Fans of Gilmore Girls know that a scene featuring daughter Rory Gilmore (Alexis Bledel) with a book in hand was a prominent part of the show’s storyline across its seven season run, influencing the teen’s stance on everything from politics to pizza toppings. And while the quirky mother-daughter dramedy employed frequent pop culture references beyond literature (mother Lorelai Gilmore, played by Lauren Graham, was a film buff whose Friday movie nights included screenings of American Gigolo and Animal House, while Rory’s BFF had a sophisticated taste for Velvet Underground), Rory was—and remains—remarkably different from the majority of designer clothing-and-dating obsessed teens on TV. Week after week, loyal viewers tuned into see Rory read and talk about books, an infatuation which underscored both her ambition and her journey of self-discovery as she navigated the growing pains of young adulthood.
Packed with literary references from Chaucer to Truman Capote, the cult TV show—which was cancelled in 2007—has inspired numerous online reading groups, book lists and literary clubs. But none have been quite like the massive challenge created by fan Patrick Lenton, who in 2013, decided to read all 339 titles referenced in Gilmore Girls in a massive endeavor he calls the Rory Gilmore Reading Challenge.

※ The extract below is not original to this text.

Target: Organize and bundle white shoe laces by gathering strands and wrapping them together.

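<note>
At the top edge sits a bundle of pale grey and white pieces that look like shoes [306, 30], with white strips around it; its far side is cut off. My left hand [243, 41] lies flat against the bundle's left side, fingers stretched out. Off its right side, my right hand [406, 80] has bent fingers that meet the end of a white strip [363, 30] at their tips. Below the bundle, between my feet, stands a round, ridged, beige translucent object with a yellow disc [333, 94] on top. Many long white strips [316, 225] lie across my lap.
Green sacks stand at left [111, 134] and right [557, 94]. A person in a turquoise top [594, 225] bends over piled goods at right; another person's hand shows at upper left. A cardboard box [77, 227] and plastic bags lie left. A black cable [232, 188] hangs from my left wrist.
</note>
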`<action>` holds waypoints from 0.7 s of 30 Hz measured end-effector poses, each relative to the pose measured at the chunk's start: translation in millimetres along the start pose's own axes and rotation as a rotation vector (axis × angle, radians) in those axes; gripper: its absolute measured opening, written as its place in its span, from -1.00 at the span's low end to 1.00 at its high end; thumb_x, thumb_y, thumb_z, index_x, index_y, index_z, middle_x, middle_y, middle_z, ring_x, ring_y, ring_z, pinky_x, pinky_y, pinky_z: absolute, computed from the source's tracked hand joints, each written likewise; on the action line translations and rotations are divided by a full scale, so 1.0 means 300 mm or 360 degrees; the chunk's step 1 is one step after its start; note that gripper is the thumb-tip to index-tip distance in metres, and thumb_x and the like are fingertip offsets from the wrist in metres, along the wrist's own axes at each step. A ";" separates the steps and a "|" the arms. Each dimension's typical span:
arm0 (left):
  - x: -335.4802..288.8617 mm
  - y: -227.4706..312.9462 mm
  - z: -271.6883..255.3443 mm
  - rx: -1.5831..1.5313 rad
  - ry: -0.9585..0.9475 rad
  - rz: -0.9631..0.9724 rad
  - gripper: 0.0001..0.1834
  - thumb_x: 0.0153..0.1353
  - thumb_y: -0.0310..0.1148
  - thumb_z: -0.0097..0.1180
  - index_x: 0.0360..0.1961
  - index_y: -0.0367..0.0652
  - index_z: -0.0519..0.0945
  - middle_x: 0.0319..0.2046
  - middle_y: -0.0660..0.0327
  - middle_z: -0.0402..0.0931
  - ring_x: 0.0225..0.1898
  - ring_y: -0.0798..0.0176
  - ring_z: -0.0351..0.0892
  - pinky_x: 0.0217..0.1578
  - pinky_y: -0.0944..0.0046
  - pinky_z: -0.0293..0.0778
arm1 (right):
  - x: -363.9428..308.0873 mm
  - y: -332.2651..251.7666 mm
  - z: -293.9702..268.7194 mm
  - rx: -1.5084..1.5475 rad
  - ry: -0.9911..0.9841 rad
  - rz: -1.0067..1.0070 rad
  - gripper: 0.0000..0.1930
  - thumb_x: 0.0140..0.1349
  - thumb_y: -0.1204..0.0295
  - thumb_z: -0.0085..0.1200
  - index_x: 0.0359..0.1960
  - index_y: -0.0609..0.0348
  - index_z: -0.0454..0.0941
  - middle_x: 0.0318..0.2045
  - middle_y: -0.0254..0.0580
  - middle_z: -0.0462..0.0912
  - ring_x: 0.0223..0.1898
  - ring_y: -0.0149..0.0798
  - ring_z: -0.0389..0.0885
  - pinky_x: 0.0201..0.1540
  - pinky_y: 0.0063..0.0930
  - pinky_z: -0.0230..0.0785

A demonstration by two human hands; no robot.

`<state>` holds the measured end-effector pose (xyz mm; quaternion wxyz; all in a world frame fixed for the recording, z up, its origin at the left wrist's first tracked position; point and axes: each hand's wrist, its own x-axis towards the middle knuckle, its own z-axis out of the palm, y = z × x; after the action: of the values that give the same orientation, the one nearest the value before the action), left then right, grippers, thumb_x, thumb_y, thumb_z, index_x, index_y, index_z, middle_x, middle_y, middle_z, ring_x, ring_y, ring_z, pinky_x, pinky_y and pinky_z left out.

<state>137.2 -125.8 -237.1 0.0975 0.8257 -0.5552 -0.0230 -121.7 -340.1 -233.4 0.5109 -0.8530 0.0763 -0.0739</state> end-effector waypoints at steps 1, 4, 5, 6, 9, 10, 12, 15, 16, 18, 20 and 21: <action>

“While I was watching Gilmore Girls, I saw Rory voraciously reading this huge variety of books, from the classics to literature to genre. I realized that it had been ages since I’d challenged myself in my reading—I was fairly set in my favorite authors, in my genre styles. I realized that unless I really kicked myself into action, I might never read some of the ‘greats,’” Lenton says, who compiled his exhaustive list by watching every single episode of the show. Though he hasn’t loved all of them. Says Lenton: “There are some books on there that I really dislike, and find weird to be included anywhere. But, in the end there’s nothing I really can’t imagine Rory reading – she’s indiscriminate in her enthusiasm, and I think that’s why I wanted to be just like her.”
Just in time to celebrate the series now available via streaming on Netflix, Lenton shares seven of his very favorite Rory Gilmore-inspired reads.
1.The Amazing Adventures of Kavalier & Clay by Michael Chabon
“Kavalier and Clay is the only book I’ve ever cried during reading,” notes Lenton, an author and book marketer based in Australia. “Yet I mostly remember it as being very funny. How does that even work?”
2 Anne Frank: The Diary of a Young Girl by Anne Frank
“Anne Frank’s diary was something I was really dreading to read, what with the immense gravitas and reputation that comes with it,” says Lenton, who publishes his reviews of books from the Rory Gilmore Reading Challenge online. “I thought it would be horrifyingly tragic, but what I wasn’t prepared for was how engaging and joyful it could be.”
3. Atonement by Ian McEwan
“Atonement is great because it’s so incredibly British, it should basically leak tea,” says Lenton, who has polished 27 books from his exhaustive list since beginning the challenge in 2013.
4. Bel Canto by Ann Patchett
Says Lenton: “Bel Canto was probably my favorite work of fiction—a hostage situation that manages to be indescribably beautiful as well as horribly suspenseful.”
5. The Bell Jar by Sylvia Plath
“The Bell Jar was also a surprise, as I had previously decided that I didn’t like Sylvia Plath – maybe I was too young?” muses Lenton. Series writers incorporated references to The Bell Jar in multiple episodes, including Episode 17 in Season 1, where Lorelai delivers a quip comment regarding Rory’s despondency following her breakup with boyfriend Dean. “Honey,” said Lorelai, “why don’t you just stay home and read The Bell Jar? Same effect.”
6. Beloved by Toni Morrison
“Beloved was powerful, and page turning and wonderful,” comments Lenton.
7. The Bielski Brothers: The True Story of Three Men Who Defied the Nazis, Built a Village in the Forest, and Saved 1,200 Jews by Peter Duffy
“The Bielski Brothers was an amazing account of real-life bravery,” Lenton says of the sort of novel that inspired Rory’s love of literature, which she references in her high school graduation speech in Episode 22, Season 3. “I live in two worlds. One is a world of books. I’ve been a resident of Faulkner’s Yoknapatawpha County, hunted the white whale aboard the Pequod, fought alongside Napoleon, sailed a raft with Huck and Jim, committed absurdities with Ignatius J. Reilly, rode a sad train with Anna Karenina and strolled down Swann’s Way. It’s a rewarding world.”